2 Des outils existent-ils déjà en France pour taxer banques et assurances ?
Clément Carbonnier rappelle l'existence de la "taxe sur les salaires" au niveau européen, et donc en France. Cette taxe s'applique aux secteurs qui ne sont pas soumis à la TVA et particulièrement à ceux de la banque et de l'assurance. "Ces secteurs ne payent pas de TVA parce qu'étant donné leur activité, on ne peut pas vraiment calculer une TVA, explique le professeur d'économie. Donc ces entreprises, à la place de payer la TVA, vont payer un impôt en substitution de la TVA appelé 'taxe sur les salaires'. Et le calcul de cet impôt est basé sur un taux appliqué à leur masse salariale."
Ce taux s'établit à 13,6% pour les salaires de 15 800 euros par an, ce qui est en-deçà du Smic. "Un taux inférieur à la TVA", souligne Clément Carbonnier. Il rappelle qu'une tranche supérieure existait auparavant, son taux était de 20% pour les salaires au-delà de 150 000 euros. Mais cette tranche a été supprimée, en 2018 au début du premier quinquennat d'Emmanuel Macron. "C'était après le Brexit et pour attirer les hauts salaires de la City", explique l'économiste.
3 Quels leviers fiscaux a la France aujourd'hui ?

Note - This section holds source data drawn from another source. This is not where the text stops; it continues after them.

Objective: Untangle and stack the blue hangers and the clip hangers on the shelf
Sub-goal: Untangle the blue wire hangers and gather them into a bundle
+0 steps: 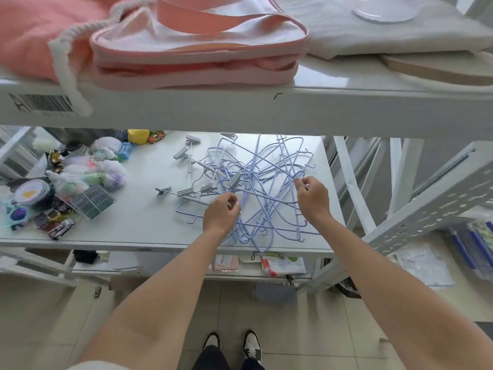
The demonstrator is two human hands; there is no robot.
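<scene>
Bright, even daylight is filling the scene, glaring softly off the white shelf (149, 217). Wide-angle distortion is bending the edges, and detail is looking slightly soft.

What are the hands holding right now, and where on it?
Both hands pinch wires of the blue hangers: left hand at the tangle's near left, right hand on its right side.

Blue hangers (269, 188): tangled heap, shelf (138, 217) right half, reaching front edge.
Clip hangers (190, 166): left of heap, interlocked.
Left hand (221, 213): pinching wire.
Right hand (312, 197): pinching wire.
</scene>
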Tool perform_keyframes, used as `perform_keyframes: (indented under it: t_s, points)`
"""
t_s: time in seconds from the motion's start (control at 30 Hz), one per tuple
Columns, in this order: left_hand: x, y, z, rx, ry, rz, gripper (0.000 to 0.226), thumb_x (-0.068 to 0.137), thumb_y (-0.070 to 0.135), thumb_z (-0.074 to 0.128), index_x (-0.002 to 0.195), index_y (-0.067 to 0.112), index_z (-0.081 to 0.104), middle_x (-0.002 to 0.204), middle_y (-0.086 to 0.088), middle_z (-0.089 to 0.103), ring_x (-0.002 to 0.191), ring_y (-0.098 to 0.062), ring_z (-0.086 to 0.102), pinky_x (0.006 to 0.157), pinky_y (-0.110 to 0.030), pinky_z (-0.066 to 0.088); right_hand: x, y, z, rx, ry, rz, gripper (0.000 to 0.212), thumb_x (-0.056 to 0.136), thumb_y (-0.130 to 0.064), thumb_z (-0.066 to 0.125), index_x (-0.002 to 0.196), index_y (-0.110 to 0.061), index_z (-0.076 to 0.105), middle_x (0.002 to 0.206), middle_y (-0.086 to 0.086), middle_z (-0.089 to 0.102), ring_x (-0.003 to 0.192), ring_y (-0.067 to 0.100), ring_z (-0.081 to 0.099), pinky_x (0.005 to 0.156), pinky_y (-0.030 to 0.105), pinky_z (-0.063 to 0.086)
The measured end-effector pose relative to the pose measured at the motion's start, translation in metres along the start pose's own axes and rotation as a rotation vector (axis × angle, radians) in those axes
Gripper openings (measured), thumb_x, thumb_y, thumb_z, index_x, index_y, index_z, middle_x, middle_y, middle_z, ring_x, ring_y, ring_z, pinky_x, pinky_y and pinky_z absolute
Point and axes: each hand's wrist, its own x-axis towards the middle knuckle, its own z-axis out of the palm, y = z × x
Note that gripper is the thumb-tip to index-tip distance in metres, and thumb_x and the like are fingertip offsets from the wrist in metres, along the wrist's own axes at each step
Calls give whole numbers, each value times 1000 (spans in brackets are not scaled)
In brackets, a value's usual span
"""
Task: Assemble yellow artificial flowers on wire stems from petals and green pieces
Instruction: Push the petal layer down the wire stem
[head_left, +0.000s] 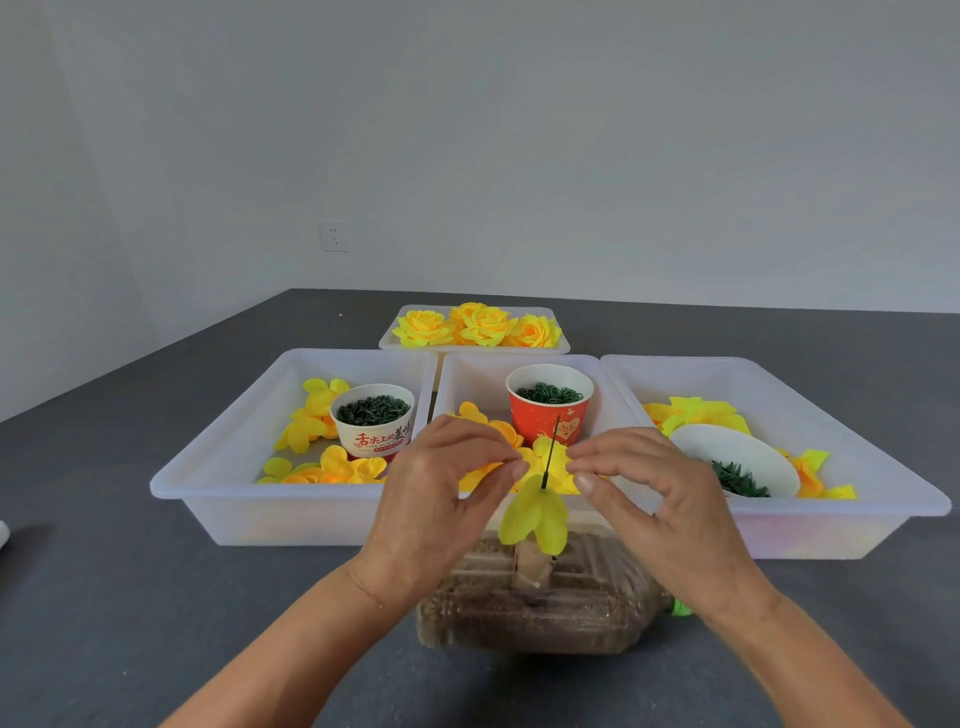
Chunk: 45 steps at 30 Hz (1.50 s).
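A thin black wire stem (549, 453) stands upright from a clear plastic bottle (535, 608) lying on its side in front of me. A yellow petal piece (535, 514) is threaded on the wire, its lobes hanging toward me. My left hand (441, 499) pinches the petal's left edge with fingertips beside the wire. My right hand (654, 499) pinches the petal's right edge on the other side of the wire. Finished yellow flowers (478, 325) lie in the far tray.
Three white trays sit behind the bottle: the left tray (208, 467) holds yellow petals and a white cup (373, 421) of dark green pieces. The middle tray holds a red cup (549, 402) of green rings. The right tray (883, 483) has petals and a white bowl (737, 462) of green pieces.
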Motion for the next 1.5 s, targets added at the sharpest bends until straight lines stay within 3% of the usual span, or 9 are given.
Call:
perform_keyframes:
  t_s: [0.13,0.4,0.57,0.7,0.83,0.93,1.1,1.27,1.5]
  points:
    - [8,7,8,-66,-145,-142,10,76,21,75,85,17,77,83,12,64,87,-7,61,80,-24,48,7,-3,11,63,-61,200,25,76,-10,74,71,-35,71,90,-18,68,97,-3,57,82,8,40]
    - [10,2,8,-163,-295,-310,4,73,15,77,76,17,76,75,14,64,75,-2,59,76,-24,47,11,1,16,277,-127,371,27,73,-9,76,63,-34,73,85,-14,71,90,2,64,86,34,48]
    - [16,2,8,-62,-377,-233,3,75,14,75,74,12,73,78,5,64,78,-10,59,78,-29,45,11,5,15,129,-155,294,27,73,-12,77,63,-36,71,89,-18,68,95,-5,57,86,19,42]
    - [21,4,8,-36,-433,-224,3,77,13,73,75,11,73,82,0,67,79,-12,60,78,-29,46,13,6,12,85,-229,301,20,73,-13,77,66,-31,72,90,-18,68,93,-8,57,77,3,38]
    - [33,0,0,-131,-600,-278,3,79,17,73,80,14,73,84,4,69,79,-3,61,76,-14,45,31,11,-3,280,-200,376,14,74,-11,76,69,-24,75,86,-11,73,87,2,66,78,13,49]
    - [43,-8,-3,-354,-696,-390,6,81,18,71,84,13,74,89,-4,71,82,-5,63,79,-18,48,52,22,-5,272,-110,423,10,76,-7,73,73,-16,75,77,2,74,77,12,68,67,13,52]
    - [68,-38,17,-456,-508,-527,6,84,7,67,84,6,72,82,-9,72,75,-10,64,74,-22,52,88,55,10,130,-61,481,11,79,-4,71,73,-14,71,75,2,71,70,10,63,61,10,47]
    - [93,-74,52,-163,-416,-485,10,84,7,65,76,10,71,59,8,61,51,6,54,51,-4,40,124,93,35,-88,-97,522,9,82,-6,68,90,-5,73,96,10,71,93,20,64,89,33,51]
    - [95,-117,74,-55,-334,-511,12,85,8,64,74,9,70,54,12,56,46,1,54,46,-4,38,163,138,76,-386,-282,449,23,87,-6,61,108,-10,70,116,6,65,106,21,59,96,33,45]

Pour Clément Carbonnier, si on veut mettre davantage à contribution les banques et les assurances françaises, "on n'est pas obligé de créer des nouveaux impôts". "On peut par exemple augmenter les taux de cette taxe sur les salaires. On peut aussi recréer ce qui existait, c'est-à-dire cette tranche supérieure qui, de fait, touche les très très hauts salaires d'un certain nombre de secteurs non soumis à la TVA et donc en pratique, le secteur financier."
Le professeur d'économie rappelle également l'existence de la taxe sur les transactions financières, créée en 2012 sous Nicolas Sarkozy. Elle prélève 0,3% sur l'achat d'actions de sociétés ayant leur siège social en France. Mais elle peut être revue, comme l'avait déjà demandé la Cour des comptes en 2017. Plus récemment, à l'occasion des élections législatives anticipées, plusieurs ONG, dont Oxfam, ont aussi plaidé pour élargir cette taxe sur les transactions financières et la rendre plus performante.

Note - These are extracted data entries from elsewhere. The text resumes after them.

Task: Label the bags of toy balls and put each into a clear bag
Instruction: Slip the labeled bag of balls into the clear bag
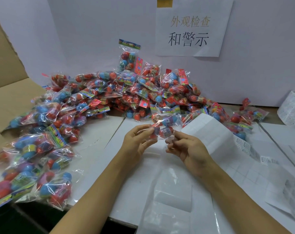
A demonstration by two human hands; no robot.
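White table [109, 132]: both hands, left [136, 141] and right [187, 149], pinch one ball bag [162, 127].

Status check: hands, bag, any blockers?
Left hand and right hand both pinch one bag of toy balls above the table. Clear bag flat below. Nothing blocking.

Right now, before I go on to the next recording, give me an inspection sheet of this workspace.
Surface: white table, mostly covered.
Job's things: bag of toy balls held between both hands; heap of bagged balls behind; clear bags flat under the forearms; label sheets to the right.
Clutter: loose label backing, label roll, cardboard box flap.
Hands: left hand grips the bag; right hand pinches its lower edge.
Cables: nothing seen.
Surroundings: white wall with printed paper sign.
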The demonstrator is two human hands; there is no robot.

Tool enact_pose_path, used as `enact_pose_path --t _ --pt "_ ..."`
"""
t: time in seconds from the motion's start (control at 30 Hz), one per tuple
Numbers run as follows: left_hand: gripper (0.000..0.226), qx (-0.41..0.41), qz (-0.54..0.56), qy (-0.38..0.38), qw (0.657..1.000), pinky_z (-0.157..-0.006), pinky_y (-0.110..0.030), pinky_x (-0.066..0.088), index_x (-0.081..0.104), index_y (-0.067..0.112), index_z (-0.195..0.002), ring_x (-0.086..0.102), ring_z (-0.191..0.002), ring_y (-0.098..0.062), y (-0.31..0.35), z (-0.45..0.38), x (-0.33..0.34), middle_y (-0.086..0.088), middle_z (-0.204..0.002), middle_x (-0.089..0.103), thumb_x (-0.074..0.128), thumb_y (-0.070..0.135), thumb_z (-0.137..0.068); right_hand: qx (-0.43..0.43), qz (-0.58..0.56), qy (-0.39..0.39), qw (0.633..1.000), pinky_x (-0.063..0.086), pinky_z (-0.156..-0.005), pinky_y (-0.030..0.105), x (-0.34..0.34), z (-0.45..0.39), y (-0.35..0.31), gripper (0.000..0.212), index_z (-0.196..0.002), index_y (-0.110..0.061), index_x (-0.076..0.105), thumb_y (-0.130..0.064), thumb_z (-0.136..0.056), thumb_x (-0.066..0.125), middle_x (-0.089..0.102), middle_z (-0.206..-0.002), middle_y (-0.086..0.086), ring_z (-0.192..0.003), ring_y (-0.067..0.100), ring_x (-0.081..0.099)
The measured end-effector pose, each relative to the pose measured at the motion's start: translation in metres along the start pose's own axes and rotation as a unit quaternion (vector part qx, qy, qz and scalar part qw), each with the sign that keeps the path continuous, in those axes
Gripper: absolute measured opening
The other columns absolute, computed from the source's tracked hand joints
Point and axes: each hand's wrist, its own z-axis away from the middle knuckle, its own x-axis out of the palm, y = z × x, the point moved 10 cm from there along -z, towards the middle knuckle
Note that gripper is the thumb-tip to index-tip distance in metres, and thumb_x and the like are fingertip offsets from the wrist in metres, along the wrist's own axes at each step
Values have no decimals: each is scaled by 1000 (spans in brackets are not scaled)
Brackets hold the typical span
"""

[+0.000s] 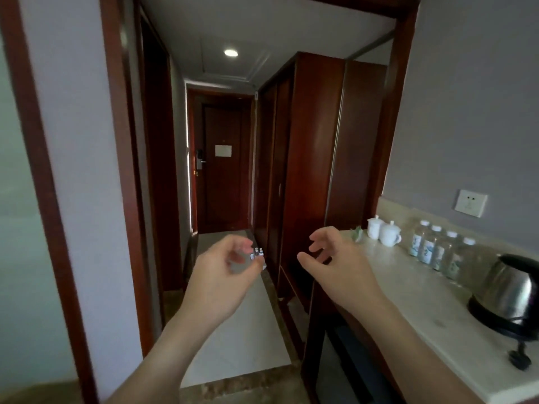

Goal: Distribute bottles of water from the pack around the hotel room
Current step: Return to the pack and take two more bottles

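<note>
Both hands raised in mid-air, facing a hallway. Left hand (226, 266) has fingers curled loosely, thumb and forefinger close together; nothing clearly held, though blur makes it hard to be sure. Just past its fingertips, far down the hall floor, sits a small pack of bottles (258, 255), white caps up; too small and partly hidden to tell its long axis. Right hand (329, 258) is spread, fingers relaxed and slightly bent, holding nothing, hovering at the near-left edge of a pale stone counter (414, 287). To the right of that hand, four water bottles (437, 249) stand upright in a row against the wall, long axes vertical, white caps pointing up, touching or nearly touching each other. Beyond the right hand's fingertips, two white lidded cups (383, 230) stand side by side, left of the bottles. Further right and nearer than the hand, a steel electric kettle (510, 293) on its black base. Wall socket (471, 203) above the bottles. Dark wood wardrobe (306, 158) ahead of the right hand; entry door (221, 158) at hall's end, between both hands.
</note>
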Motion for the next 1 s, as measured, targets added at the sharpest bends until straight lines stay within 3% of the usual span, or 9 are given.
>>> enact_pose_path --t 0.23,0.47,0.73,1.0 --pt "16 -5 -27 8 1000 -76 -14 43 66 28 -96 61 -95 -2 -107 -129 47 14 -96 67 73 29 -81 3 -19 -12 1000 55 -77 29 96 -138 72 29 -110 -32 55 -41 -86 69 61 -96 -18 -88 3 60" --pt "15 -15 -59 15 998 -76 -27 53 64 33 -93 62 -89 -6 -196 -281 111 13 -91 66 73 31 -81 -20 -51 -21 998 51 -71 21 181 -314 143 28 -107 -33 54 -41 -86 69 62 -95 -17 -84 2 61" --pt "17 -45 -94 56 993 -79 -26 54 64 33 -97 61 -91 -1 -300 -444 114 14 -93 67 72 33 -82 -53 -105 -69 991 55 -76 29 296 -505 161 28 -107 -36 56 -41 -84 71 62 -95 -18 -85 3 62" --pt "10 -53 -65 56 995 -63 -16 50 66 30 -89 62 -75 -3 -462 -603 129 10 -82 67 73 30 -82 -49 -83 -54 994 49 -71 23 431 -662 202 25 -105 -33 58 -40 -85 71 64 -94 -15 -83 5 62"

Avec ces deux outils, "ce n'est pas la peine de multiplier les taxes dans un premier temps", conclut Clément Carbonnier. Quelle solution sera au final retenue ? Début de réponse le 29 octobre, date à laquelle l'Assemblée nationale votera sur la première partie du projet de loi de finances pour 2025, qui concernera notamment les hausses d'impôt. Le vote final du projet de loi à l'Assemblée aura lieu le 19 novembre.